Alice Uhle, who married her late husband at Barbetta’s lush gardens in 1996, returned for the final meal, carrying wedding photos. “I was shocked when I heard it was closing. We’re having swordfish tonight because we had it at our wedding,” she said.
Barbetta has seen famous figures like Enrico Caruso and Arturo Toscanini dine within its walls.
“Barbetta was pivotal in introducing Piedmontese cuisine to America,” commented Andrew Cott of Appetito Magazine. The restaurant was among the first to popularize truffles in the U.S.
“It’s always disheartening when such an institution closes, whether it’s local Italian or classic Italian-American, as they’re vital to our city’s cultural landscape,” Cott remarked.
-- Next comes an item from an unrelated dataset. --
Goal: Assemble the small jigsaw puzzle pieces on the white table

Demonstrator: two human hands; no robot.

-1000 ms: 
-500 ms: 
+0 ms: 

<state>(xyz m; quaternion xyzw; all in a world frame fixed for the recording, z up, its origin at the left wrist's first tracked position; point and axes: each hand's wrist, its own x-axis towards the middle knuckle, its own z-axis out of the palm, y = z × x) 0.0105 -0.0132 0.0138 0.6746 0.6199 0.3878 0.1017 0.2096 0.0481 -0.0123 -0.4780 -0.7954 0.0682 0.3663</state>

Over the years, Barbetta became entwined with the glamour of New York. Icons like Jackie Kennedy, Andy Warhol, and John Lennon dined there, and the Rolling Stones were regular visitors, often inquiring about the owner’s mother.
“They once came in and asked how my mom was doing,” recalled Maioglio. “She had passed away shortly before that, and they brought flowers for her picture.”
Its prime location near Broadway made it a favored spot for theater-goers, even hosting opening night parties for productions like “Hamilton.” The restaurant’s stunning interiors have made appearances on screens, including films by Martin Scorsese and Woody Allen.
Even TV series like “Mad Men” and “Sex and the City” have highlighted Barbetta.
“Losing Barbetta is a huge blow for the city,” said longtime fan Geraldo Rivera, citing its lavish decor and warm atmosphere. “I can’t think of anyone who could fill Laura’s shoes. She was genuinely kind and gracious.”
The restaurant also hosted memorable events, from fashion shows to notable receptions; even Laura’s husband, Nobel Prize-winning scientist Günter Blobel, had his reception there.
Rivera reminisced about an evening when the Clintons visited Barbetta during the presidential campaign, where Laura introduced Hillary Clinton as if inviting guests into her home.
As guests enjoyed their final night, spontaneous applause erupted when Gardigian walked through the restaurant, catching her off guard.
Waiter Margarito “Mario” Morales, who began his journey in Barbetta’s kitchen 13 years ago, shared his favorite memories from the time Laura was present. “When I heard it was closing, I cried and rushed to be here tonight,” said Alan Leaf, a loyal patron, recalling his first visit nearly four decades ago.
Numerous brides who celebrated their weddings at Barbetta were also in attendance. “When I learned of the closure, I was in disbelief,” admitted Uhle, tying her memories to that special day.
Photographer Carla Murray expressed the sadness of losing such a long-standing establishment, which adds to the uniqueness of the neighborhood. “It diminishes the character a bit,” she observed, advocating for the support of small businesses.
As employees reflect on their futures, Gardigian noted, “I’m unsure of what’s next. Many guests ask, ‘Where will you go? We’ll follow!'”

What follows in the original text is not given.